I touch Kim’s bare shoulder. Her skin jerks and twitches like Oso’s had. She is shivering violently. I consider getting her back in the water, which is surely a lot warmer than the nighttime desert air, but I know it will suck the heat from our cores much quicker than the air and leave us hypothermic in minutes. So I lie down beside her. I curl myself against her body, pressing my own half-frozen flesh hard against hers. One arm I slip under her head, then Oso’s. The other I put across her chest. Unable to stop myself, I put my lips against the back of her neck and blow gently, letting the warmth of my lungs seep into her skin.

“What are you doing?”

“Warming you up.”

And suddenly, despite it all, she laughs. But within seconds that laugh turns heartbreakingly cheerless. She begins to sniffle.

“I did it again. I let it happen. No, I made it happen. And I didn’t even fight for her. Oh God, Anton.”

“You waited for your chance and you got the hell out of there. There was nothing else you could do.”

“No, I ran. I ran and left a friend.
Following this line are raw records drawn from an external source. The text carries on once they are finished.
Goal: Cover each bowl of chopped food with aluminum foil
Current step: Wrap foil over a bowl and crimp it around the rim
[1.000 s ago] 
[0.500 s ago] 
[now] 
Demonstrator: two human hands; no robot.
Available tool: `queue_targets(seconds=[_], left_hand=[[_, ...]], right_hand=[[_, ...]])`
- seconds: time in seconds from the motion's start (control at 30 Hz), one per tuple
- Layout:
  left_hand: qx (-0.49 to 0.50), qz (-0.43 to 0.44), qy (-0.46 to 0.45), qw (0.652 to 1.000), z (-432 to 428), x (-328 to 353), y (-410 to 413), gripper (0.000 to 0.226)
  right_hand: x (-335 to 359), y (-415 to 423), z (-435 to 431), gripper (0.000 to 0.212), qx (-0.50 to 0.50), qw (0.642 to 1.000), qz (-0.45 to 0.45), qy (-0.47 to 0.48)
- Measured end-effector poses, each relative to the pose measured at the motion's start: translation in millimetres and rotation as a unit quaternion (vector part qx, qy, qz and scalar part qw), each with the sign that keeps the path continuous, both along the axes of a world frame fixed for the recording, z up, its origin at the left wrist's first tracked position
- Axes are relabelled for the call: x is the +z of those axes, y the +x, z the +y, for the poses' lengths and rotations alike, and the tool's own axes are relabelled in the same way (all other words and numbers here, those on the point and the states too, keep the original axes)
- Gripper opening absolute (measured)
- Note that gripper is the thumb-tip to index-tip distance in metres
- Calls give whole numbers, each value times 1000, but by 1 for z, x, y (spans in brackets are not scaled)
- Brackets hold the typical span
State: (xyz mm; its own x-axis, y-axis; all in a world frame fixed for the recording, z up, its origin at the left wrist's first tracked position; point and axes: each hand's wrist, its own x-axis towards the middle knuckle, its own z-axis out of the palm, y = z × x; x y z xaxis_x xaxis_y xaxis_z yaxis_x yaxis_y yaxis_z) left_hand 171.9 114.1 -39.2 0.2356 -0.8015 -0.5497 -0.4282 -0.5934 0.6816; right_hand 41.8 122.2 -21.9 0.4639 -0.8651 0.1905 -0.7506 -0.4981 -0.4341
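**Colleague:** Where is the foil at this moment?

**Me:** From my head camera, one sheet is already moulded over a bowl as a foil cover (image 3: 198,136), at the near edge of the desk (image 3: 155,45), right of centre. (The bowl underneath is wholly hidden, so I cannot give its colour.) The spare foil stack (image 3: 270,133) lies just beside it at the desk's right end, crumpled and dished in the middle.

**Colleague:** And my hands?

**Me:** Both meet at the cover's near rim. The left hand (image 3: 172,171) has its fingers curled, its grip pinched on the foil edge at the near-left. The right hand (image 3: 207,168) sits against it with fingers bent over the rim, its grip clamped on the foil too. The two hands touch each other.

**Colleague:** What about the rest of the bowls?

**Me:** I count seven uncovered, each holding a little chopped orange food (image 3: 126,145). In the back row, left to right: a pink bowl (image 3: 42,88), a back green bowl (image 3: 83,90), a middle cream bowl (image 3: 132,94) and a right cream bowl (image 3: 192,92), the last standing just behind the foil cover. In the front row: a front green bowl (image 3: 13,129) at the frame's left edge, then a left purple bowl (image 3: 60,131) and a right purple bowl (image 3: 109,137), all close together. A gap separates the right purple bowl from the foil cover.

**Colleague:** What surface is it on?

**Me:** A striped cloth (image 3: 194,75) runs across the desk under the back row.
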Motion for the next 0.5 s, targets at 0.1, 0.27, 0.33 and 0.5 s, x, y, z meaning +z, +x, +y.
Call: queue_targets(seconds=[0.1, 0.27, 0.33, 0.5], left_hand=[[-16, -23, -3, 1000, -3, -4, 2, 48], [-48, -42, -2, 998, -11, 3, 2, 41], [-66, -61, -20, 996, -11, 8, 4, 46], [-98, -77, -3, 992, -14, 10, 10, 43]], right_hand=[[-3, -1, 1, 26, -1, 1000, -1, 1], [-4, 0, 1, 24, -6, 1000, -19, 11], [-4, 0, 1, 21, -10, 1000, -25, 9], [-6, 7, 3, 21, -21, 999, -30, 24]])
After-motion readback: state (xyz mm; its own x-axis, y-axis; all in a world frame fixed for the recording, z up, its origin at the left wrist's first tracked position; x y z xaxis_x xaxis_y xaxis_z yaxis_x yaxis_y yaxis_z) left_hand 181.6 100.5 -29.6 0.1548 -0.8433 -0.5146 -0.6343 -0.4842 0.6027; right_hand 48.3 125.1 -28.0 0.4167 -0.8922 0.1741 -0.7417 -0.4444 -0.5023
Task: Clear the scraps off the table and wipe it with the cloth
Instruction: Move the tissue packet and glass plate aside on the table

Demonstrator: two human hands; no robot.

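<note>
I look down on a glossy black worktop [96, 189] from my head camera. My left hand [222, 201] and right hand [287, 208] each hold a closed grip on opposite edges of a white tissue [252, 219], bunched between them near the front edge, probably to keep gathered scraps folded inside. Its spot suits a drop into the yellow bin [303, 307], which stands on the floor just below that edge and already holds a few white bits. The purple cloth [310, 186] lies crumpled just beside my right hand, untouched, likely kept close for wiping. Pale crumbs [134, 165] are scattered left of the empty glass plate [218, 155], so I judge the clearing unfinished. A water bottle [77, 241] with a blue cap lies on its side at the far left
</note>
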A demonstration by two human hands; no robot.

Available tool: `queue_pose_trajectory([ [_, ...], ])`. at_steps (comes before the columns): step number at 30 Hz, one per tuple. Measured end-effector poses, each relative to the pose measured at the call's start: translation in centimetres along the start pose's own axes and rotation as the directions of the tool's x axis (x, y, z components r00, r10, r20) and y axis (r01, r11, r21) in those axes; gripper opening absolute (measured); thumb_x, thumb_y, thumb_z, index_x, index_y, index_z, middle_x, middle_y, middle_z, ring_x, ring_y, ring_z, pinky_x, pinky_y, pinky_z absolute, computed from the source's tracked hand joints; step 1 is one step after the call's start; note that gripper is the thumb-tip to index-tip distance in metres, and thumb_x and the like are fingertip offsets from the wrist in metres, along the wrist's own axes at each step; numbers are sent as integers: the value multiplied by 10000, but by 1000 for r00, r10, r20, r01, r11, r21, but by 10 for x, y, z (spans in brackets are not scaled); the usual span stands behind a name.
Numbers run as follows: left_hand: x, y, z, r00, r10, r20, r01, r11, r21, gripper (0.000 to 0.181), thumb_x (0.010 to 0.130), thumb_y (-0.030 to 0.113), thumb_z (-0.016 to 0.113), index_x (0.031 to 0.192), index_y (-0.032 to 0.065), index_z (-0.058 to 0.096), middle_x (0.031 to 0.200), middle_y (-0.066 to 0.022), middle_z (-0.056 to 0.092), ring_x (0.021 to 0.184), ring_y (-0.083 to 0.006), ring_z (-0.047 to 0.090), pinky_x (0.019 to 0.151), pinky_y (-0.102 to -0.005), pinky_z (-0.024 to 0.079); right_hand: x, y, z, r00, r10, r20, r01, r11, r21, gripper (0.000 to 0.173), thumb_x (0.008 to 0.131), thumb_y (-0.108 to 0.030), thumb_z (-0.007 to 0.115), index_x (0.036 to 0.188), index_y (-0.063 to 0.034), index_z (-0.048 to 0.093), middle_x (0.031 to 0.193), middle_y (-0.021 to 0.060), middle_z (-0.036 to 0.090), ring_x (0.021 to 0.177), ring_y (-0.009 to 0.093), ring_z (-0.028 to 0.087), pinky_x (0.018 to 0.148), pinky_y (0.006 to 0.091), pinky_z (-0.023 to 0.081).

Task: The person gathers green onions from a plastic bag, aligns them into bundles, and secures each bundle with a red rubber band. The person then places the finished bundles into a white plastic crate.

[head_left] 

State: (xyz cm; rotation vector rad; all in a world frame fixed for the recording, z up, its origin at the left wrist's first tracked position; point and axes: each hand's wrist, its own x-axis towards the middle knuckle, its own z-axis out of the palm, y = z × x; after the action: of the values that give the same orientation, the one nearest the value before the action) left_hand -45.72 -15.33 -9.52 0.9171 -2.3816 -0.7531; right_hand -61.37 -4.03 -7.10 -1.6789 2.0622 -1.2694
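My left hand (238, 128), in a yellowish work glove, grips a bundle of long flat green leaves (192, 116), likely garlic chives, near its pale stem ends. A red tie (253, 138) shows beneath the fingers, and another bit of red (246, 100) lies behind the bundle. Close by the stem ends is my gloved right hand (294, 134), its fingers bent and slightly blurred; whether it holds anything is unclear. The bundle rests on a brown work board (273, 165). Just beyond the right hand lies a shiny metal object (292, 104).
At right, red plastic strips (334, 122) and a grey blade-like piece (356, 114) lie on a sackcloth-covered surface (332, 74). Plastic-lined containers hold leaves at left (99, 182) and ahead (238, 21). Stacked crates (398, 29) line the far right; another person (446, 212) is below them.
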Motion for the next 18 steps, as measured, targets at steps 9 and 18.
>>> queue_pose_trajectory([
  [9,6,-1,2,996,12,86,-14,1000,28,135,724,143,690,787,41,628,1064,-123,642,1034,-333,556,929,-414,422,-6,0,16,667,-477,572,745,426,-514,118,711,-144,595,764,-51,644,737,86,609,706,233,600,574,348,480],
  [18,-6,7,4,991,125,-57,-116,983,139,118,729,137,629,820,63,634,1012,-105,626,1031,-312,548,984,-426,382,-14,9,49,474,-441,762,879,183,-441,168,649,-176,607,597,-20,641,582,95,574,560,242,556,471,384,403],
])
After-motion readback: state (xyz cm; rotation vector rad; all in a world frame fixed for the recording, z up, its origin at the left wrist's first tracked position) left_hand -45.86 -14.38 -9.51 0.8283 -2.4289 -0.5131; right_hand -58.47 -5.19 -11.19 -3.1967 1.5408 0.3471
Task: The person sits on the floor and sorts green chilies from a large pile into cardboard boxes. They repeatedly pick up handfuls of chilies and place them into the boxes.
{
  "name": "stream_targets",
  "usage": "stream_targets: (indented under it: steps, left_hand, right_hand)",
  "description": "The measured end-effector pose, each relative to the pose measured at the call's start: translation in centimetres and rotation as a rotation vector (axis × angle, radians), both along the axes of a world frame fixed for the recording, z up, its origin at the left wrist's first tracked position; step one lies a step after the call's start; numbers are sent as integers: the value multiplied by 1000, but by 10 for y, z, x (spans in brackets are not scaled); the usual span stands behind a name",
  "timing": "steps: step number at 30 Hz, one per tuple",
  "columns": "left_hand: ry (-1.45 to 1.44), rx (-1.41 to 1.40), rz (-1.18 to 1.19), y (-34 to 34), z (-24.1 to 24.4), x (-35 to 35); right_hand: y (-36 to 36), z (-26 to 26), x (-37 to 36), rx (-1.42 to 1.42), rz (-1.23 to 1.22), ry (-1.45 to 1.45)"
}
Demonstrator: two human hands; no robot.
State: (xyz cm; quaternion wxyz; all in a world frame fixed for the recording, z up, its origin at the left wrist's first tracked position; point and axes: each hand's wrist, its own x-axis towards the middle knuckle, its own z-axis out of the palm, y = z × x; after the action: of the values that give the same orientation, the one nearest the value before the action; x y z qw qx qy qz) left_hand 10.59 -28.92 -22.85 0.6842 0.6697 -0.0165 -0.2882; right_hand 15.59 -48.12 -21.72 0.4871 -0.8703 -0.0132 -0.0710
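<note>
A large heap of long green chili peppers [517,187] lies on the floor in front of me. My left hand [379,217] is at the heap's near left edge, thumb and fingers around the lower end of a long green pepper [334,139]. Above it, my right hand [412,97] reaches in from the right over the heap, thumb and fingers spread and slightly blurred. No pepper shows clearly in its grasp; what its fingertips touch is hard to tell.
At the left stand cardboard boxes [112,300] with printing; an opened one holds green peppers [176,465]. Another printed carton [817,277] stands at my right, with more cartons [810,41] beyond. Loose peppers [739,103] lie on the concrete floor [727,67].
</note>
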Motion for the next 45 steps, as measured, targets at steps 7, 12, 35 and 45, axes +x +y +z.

I’ll never forgive myself.”

“You did the only thing you could. They had guns—you didn’t. And we’ll get Sunny back.”

“How? They’ll take her back to the valley, make her show them the cave, and then they’ll kill her.”

“We’ve got some time. It will take them most of the night just to find their way back to the marina. And then they’ll have an eight-hour drive to Tomichi. They won’t dare march her around the valley in the daylight because someone might see them. So we have until tomorrow night. If we don’t freeze to death tonight.” I scoot closer, fitting my bare legs tight against hers, my hips to her buttocks, my chest to her back. I don’t mention and try not to think about what Sunny will have to endure until then. It would probably be better if they killed her outright.